Exercise 4: CONTINUED - improving models

Instructions:

Hints and reminders are italic

Questions appear in blue.

Needs to be completed and handed in by 21st February

The colleague that gave you the extra data has come back to see how you are getting on. They suggest that the main assumption not being met is linearity. A straight line does not seem to capture the data because it is curved. There are also some outliers.

Your team decides to remove the outliers. You have reason to believe they might be typos.

9. What are some positives and negatives of removing outliers? What things should you consider when removing them?

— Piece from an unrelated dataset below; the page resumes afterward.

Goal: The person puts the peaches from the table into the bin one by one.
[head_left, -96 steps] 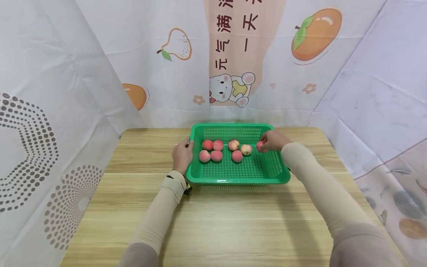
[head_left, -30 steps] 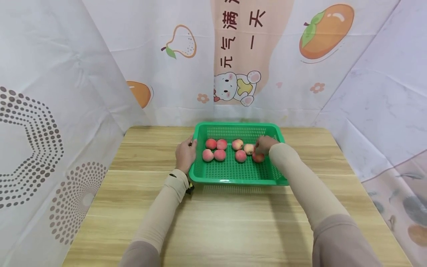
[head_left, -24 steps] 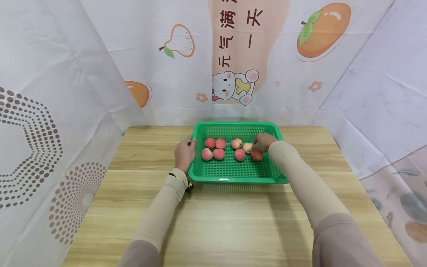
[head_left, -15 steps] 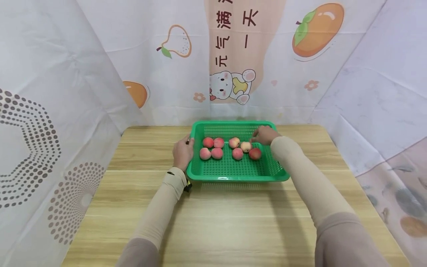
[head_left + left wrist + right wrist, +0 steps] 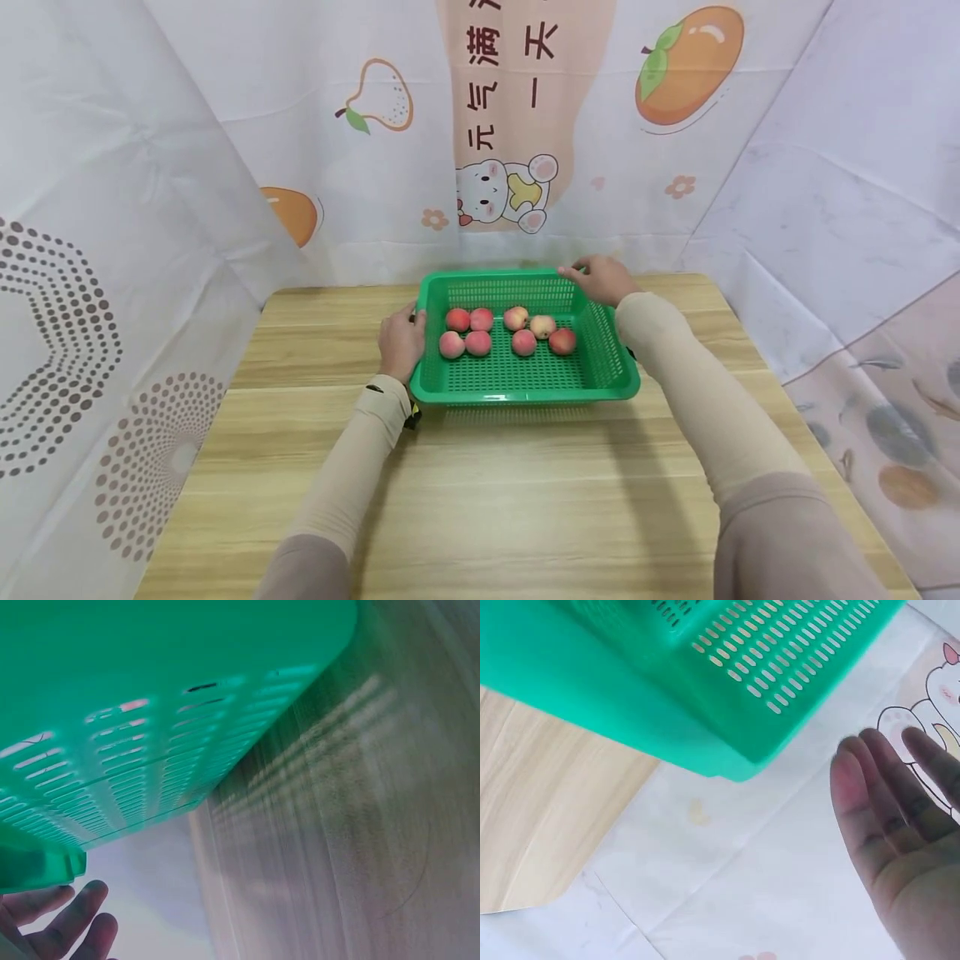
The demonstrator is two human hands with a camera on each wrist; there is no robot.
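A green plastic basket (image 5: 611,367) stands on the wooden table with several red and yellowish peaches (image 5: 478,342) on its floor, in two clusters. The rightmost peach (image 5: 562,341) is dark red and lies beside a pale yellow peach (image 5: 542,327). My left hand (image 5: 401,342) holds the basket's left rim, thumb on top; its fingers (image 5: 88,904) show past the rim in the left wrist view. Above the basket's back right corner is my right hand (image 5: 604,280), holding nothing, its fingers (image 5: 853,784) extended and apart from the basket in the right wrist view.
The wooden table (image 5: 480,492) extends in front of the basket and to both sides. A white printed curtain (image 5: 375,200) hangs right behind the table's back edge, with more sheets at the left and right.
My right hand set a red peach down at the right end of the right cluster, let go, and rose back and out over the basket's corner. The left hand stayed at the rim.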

# Remove the outliers (my data was called WithFreeze)
# This is done by using indexing brackets [,]
# These work by searching inside a data set
# by row first then column e.g. [row,column]
# Here we take ALL columns, which is why it is blank.
# But we only take rows which have a residual of 
# less than 200. Basically we move the data that
# created the highest residuals

NoOutliers <- WithFreeze[residuals(model2) < 200,]

plot(NoOutliers$TempC, NoOutliers$Crime, pch=16, xlab="Temp (ºC)",
     ylab="Daily crime number", las=1)

plot of chunk unnamed-chunk-2

The data is still curved. So you will want need to use a transformation of the response variable or a polynomial (square or cube etc). But which one?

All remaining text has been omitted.